More than a walking simulator
If you’ve heard the term "walking simulator" used as a pejorative, this is the game people are usually defending. Developed by Giant Sparrow, it sits at the top of the genre because it refuses to let the player just passively observe. While the IGDB score of 83.5 is high, it doesn't quite capture how much this game redefined story-based video games by making the narrative and the controls inseparable.
In most games, you press a button to jump or shoot. Here, you might use the thumbsticks to mimic the motion of a child pumping their legs on a swing or a factory worker mindlessly chopping fish. It’s tactile. By the time the tragedy hits, you aren't just watching a character die; your hands were the ones keeping them moving. That’s the "friction" that makes this game stick in your ribs long after the two-hour runtime is over.

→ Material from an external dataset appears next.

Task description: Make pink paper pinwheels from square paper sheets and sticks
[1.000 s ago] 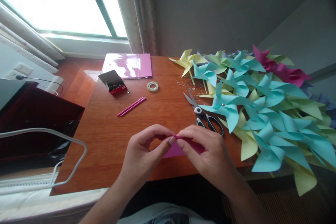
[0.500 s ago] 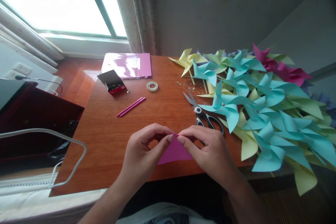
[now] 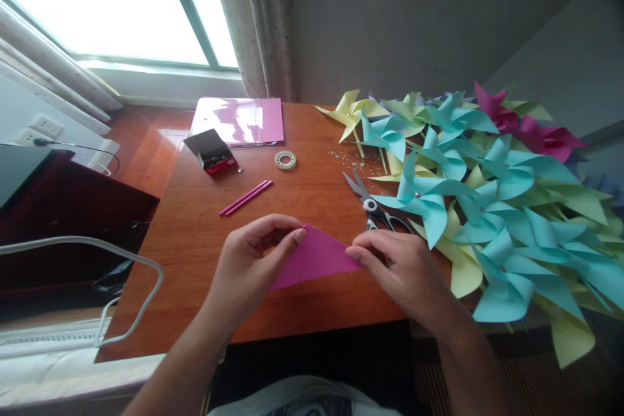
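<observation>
A sheet of magenta paper (image 3: 316,255) is held between my two hands just over the table, near its front edge. My left hand (image 3: 258,250) pinches the paper by its upper corner, thumb against the fingers. At the right-hand corner, my right hand (image 3: 390,257) grips it the same way. Beyond my right hand lies a pair of scissors (image 3: 371,205) with black and white handles, blades parted and pointing away. Two magenta sticks (image 3: 246,198) rest side by side beyond my left hand.
Many finished paper pinwheels (image 3: 487,201) crowd the right side. Silvery bits (image 3: 348,159) are scattered beside them. A roll of tape (image 3: 285,160), an open box of small metal pieces (image 3: 212,155) and a plastic-sleeved pack of magenta paper (image 3: 270,120) lie at the back of the wooden table (image 3: 185,273).
My hands have moved apart from their meeting point at the paper's top. My right hand now grips the right corner, and the paper is spread wider and tilted. The view has shifted slightly.
</observation>
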`<state>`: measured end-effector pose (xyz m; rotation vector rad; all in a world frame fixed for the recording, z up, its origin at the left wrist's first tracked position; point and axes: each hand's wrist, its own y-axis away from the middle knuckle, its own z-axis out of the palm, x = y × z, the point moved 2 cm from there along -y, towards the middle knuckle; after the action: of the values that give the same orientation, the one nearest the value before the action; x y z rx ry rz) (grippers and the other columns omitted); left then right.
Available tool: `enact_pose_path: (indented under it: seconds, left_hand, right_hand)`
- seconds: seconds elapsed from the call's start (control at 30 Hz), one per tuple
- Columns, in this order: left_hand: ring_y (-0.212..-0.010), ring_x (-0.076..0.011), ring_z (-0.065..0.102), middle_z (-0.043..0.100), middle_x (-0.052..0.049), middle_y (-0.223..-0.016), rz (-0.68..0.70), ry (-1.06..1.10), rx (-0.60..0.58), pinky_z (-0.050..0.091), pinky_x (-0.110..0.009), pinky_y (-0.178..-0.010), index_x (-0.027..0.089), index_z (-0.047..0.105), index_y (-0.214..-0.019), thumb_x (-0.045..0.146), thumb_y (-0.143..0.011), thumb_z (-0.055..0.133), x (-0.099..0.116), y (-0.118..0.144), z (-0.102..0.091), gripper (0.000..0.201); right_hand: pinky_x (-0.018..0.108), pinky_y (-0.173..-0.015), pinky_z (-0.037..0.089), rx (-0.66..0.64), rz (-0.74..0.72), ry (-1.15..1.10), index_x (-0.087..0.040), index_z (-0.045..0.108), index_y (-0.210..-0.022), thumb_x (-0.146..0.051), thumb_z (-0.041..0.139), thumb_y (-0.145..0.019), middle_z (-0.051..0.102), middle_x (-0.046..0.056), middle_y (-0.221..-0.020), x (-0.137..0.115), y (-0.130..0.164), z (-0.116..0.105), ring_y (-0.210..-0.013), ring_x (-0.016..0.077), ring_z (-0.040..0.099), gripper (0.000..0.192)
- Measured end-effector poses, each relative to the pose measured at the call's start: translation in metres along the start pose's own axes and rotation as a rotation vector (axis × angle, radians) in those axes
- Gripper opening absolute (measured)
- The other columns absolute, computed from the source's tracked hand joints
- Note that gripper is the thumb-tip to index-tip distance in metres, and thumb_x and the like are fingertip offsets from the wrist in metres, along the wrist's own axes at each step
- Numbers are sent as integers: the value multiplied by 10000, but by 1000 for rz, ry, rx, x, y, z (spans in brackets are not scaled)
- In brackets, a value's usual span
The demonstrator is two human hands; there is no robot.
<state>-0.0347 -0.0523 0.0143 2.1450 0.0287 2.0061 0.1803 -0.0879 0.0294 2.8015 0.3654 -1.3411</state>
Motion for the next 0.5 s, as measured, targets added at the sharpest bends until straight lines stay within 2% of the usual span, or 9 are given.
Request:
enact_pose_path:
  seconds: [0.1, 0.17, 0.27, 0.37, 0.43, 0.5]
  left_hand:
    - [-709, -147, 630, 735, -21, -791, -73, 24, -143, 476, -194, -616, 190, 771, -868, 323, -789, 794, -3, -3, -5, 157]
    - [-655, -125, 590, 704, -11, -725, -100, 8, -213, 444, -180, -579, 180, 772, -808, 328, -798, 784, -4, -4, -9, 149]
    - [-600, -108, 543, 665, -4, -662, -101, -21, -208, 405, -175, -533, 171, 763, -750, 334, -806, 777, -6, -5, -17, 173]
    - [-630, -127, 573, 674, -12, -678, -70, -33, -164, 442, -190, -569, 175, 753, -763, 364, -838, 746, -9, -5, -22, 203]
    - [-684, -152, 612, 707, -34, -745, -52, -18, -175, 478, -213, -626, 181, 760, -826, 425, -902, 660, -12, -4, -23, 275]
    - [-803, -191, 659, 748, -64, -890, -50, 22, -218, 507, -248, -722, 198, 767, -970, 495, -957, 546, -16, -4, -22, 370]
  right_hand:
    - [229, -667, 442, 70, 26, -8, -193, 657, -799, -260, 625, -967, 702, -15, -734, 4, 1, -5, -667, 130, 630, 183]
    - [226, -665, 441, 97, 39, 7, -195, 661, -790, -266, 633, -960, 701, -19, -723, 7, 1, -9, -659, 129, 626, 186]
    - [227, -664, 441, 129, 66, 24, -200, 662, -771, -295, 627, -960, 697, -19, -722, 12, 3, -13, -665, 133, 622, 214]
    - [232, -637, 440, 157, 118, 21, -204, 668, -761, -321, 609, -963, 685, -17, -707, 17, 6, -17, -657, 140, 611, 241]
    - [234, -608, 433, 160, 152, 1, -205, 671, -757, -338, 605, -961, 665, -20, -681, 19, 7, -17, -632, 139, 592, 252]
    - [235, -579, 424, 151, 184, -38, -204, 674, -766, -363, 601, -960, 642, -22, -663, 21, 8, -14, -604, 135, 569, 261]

The Lewis Finch masterclass
If you need one reason to let your teen play this, it’s the sequence involving Lewis, a young man working at a cannery. It is arguably the most brilliant piece of interactive storytelling in the last decade.
As the player, your right hand performs the repetitive task of decapitating fish on a conveyor belt, while your left hand navigates a vibrant, growing fantasy world inside Lewis’s head. It perfectly illustrates the concept of dissociation and how we use imagination to escape a soul-crushing reality. It’s the kind of moment that proves story games count as literacy because it communicates a complex psychological state in a way a static page or a film simply cannot.
The Gregory problem
We need to talk about the bathtub. While the verdict mentions it, the reality of playing it is a specific kind of heavy. You play as a baby, Gregory, splashing in a tub. The game turns the environment into a colorful, underwater fantasy with a toy frog. It is whimsical and beautiful until the moment it isn't.
For an adult, this is often the hardest part of the game to stomach. For a teen, it’s a litmus test for emotional maturity. If your kid is the type to "speedrun" games or skip dialogue, they will find this sequence boring or weird. But for a teen who is already exploring how this game uses magical realism to process grief, this scene is the emotional anchor of the entire experience. It isn't "fun," but it is effective.
If your kid liked Firewatch or Life is Strange
This is the natural next step for fans of those titles, but it’s much more literary. There are no dialogue choices here and no branching paths. You are on a rail, heading toward an inevitable conclusion.
If your teen is a reader who gravitates toward authors like Gabriel García Márquez or Ray Bradbury, they will find a lot to love in the Finch house. The architecture of the house itself is a character—a sprawling, nonsensical tower of additions built on top of additions. It’s a physical manifestation of a family that couldn't let go of the past. If they’re looking for a game that feels like a "win," this isn't it. But if they want a game that feels like a memory, this is the gold standard.